Book Review: Territory

Territory: Architecture Beyond Environment: Architectural Design edited by David Gissen, published by Wiley, 2010. Paperback, 136 pages. (Amazon)


 
Last year's Subnature by David Gissen asked architects to broaden how they see and react to nature, acknowledging environmental forces like dust, smoke, debris, and others that arise from interactions with our surroundings. He presented projects by contemporary architects embodying his ideas, and he does the same here as guest editor of an issue of AD. But Gissen's nuanced approach to human-nature interaction is different here: Territory looks at projects that simultaneously produce "architectural objects and the environment surrounding them." Granted, all buildings come close to this production -- impacting their surroundings through the creation of micro-climates influenced wind currents, heat given off from materials and systems, and the reflection of the sun, to name a few -- but the projects and texts Gissen collects take a more active approach to this exchange. This AD issue theorizes that environment is not an external state that buildings can only respond to; the environment can be "tinkered" with via architectural design.
 
A practice that embodies the theories in both of Gissen's explorations is R&Sie(n), whose "I'm Lost in Paris" is discussed in Territory by Javier Arbona.
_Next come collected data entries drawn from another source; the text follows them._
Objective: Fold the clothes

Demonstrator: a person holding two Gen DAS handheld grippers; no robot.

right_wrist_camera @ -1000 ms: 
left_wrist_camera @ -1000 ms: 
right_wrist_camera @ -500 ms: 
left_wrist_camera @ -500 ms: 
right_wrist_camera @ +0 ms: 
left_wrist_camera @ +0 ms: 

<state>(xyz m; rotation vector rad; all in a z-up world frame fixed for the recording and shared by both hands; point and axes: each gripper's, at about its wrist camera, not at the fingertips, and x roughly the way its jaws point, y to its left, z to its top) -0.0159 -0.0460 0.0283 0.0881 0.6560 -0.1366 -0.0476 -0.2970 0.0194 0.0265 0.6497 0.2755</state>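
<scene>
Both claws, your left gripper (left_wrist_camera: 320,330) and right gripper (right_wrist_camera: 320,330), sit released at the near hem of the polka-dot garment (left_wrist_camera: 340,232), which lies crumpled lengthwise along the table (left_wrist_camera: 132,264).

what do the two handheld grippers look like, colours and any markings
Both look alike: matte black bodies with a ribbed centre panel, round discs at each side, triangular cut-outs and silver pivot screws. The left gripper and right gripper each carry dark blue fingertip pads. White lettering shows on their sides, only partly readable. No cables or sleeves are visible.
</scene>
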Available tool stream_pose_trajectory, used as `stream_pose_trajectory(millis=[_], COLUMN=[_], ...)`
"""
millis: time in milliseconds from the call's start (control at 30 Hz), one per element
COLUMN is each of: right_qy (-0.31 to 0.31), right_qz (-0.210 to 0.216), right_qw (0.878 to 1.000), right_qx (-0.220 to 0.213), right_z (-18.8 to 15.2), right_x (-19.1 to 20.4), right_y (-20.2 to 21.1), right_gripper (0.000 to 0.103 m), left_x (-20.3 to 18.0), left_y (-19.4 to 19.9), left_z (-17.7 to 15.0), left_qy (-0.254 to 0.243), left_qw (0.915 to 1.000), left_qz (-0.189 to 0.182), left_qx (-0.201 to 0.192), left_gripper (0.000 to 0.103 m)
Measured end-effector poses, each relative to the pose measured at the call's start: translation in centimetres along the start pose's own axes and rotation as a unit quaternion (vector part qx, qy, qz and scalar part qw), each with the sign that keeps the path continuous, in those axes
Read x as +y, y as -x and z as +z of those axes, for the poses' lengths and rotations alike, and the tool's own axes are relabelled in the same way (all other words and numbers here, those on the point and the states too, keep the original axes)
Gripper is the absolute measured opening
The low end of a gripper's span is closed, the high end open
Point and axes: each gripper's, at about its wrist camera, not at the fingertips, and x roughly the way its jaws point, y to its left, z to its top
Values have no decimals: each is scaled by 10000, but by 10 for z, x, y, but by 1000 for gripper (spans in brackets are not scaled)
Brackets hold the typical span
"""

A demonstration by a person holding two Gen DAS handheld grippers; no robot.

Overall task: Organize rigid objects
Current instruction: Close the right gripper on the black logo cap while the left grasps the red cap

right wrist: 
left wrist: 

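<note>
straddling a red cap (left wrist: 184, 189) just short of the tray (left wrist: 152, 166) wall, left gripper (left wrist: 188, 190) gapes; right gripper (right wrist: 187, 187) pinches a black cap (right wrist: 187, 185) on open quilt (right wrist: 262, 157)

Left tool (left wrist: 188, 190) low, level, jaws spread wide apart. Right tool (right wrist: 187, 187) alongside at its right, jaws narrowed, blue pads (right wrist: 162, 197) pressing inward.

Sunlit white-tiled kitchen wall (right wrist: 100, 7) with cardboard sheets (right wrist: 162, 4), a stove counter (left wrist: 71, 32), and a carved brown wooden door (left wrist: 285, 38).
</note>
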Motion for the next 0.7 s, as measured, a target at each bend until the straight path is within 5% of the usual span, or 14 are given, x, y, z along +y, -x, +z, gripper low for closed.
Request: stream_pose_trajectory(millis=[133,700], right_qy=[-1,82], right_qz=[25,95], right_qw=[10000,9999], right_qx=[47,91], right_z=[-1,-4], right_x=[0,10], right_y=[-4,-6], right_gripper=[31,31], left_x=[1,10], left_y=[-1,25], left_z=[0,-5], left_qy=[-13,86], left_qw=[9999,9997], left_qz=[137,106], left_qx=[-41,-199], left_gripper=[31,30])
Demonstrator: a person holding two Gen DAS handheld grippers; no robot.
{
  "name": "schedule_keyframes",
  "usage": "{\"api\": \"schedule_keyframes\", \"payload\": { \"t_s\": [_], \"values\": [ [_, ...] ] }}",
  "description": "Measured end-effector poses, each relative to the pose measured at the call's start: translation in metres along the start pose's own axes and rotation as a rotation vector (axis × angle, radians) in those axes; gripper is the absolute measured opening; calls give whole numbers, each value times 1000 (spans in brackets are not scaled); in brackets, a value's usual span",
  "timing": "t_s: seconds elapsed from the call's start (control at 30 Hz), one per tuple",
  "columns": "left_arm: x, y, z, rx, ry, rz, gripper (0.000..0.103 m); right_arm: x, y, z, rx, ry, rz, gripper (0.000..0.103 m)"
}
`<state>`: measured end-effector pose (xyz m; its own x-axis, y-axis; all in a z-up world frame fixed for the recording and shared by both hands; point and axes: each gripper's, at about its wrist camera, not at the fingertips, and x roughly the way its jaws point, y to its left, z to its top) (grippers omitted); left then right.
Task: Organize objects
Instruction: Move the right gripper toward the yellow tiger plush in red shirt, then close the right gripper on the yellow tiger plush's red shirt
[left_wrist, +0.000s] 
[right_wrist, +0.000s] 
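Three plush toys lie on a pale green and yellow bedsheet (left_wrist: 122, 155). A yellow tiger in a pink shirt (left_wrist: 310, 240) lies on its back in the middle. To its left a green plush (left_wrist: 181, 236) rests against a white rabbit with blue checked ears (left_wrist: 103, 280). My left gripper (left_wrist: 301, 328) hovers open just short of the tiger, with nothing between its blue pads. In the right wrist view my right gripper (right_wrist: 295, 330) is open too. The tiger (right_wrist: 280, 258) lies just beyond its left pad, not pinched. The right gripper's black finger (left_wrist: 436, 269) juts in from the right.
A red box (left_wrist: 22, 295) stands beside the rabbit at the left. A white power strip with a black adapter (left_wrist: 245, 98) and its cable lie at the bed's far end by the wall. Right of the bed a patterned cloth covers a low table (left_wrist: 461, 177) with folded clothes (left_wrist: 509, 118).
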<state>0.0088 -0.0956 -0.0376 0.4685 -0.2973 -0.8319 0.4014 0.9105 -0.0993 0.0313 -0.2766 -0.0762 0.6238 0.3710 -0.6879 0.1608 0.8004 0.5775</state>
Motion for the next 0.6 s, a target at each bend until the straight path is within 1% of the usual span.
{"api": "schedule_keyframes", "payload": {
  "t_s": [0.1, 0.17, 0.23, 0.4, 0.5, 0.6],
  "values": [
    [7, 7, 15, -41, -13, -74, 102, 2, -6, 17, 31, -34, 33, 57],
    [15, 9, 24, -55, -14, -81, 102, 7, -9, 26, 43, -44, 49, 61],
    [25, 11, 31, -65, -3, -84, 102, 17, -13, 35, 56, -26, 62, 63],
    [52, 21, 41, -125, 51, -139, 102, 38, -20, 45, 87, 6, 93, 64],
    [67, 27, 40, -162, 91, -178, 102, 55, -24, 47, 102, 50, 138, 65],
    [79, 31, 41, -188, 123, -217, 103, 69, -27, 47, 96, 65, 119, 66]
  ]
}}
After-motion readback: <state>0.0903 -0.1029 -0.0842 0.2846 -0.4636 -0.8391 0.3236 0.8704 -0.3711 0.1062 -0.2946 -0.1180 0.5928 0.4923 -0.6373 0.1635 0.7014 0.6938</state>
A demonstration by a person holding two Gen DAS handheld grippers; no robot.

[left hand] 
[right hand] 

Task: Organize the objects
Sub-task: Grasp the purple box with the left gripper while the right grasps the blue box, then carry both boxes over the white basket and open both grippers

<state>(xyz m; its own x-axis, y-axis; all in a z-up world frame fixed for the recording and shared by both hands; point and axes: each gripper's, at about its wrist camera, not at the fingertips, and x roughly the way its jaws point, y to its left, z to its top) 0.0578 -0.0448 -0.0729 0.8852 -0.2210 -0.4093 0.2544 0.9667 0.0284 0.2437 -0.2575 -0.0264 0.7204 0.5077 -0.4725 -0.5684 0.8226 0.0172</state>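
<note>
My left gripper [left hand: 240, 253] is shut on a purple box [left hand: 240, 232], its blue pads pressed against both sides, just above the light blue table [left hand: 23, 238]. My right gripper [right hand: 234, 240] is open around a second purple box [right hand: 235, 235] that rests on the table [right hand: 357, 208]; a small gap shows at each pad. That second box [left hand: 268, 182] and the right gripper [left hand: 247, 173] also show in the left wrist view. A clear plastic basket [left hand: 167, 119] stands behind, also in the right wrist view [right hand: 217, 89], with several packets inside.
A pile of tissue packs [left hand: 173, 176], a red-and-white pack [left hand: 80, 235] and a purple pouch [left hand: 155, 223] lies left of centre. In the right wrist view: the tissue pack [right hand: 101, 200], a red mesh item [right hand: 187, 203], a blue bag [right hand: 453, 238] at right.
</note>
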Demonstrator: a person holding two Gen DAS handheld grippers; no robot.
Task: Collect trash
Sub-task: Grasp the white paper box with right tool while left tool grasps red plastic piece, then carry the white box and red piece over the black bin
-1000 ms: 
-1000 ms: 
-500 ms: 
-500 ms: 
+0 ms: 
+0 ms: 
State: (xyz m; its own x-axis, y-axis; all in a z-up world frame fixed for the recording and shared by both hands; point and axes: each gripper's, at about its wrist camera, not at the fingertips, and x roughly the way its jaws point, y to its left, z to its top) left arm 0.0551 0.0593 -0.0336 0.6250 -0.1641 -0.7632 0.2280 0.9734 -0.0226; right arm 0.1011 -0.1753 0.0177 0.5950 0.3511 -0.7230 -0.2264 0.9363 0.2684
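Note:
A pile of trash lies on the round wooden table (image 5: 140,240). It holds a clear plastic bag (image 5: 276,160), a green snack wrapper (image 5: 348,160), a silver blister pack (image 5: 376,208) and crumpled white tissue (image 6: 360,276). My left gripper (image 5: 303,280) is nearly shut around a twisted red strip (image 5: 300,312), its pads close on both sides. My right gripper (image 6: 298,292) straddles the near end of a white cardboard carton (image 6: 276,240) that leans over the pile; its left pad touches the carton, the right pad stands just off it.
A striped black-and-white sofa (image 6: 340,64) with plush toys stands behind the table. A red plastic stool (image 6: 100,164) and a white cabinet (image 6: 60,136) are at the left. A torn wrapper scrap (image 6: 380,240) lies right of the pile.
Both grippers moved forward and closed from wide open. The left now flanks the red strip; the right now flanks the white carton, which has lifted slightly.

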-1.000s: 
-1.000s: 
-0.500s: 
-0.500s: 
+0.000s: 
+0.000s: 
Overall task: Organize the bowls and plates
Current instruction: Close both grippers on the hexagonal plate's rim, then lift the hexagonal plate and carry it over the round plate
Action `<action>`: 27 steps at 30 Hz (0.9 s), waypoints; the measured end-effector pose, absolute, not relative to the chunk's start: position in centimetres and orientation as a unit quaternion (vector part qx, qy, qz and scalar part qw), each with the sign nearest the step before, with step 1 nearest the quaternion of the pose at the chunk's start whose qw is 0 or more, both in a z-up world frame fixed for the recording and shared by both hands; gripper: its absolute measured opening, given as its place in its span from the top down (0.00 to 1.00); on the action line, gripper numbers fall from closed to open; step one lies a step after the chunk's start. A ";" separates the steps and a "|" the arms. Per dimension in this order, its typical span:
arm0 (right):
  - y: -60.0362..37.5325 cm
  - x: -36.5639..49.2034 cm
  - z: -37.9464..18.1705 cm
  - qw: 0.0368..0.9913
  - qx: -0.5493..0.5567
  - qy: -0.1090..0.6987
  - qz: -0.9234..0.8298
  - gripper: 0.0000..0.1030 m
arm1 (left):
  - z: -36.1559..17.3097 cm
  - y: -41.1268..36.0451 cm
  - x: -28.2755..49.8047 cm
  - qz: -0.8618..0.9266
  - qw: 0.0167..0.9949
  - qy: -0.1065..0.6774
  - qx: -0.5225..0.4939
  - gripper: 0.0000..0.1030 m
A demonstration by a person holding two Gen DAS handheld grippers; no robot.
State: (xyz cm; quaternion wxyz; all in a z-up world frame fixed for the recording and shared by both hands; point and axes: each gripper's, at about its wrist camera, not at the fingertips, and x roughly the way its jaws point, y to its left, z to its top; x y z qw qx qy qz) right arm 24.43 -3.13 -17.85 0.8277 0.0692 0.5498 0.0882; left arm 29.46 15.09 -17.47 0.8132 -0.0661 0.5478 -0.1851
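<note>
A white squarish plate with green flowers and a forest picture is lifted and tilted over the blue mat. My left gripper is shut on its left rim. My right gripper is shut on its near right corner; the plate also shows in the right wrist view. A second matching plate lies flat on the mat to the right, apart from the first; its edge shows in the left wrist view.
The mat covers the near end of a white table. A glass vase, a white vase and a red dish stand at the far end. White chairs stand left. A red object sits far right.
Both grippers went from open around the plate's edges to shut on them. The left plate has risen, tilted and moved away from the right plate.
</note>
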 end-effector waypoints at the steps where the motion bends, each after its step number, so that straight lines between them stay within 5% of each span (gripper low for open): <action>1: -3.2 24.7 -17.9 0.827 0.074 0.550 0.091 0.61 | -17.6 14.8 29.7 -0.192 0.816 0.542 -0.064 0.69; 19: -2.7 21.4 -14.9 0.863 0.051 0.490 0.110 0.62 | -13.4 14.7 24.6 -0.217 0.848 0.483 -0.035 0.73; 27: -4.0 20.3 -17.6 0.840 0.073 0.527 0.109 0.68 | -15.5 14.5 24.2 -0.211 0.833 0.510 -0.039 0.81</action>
Located in a Parisian courtyard, the "house" appears like a building taken over by vegetation, like kudzu in the Deep South. But the installation is actually an armature for the proliferation of the fern that covers the structure, fed beautifully by hand-made glass bulbs that appear floral-like but eventually disappear beneath the vegetation. It's an extreme case of creating a green facade that few designers are willing to take, here extending to a strict set of operations that must be followed by the inhabitants to maintain the coating of ferns. In Territory the project is a highlight, partly because it's actually been realized. Many of the projects that Gissen includes are conceptual in nature, making the book as much about new techniques for architectural production as it is the exploration of a particular idea. In this view Territory certainly is at home with the rest of the AD oeuvre, though it stands out from the pack in going beyond merely formal concerns and staking out another unique viewpoint in today's discussions of architecture and the environment.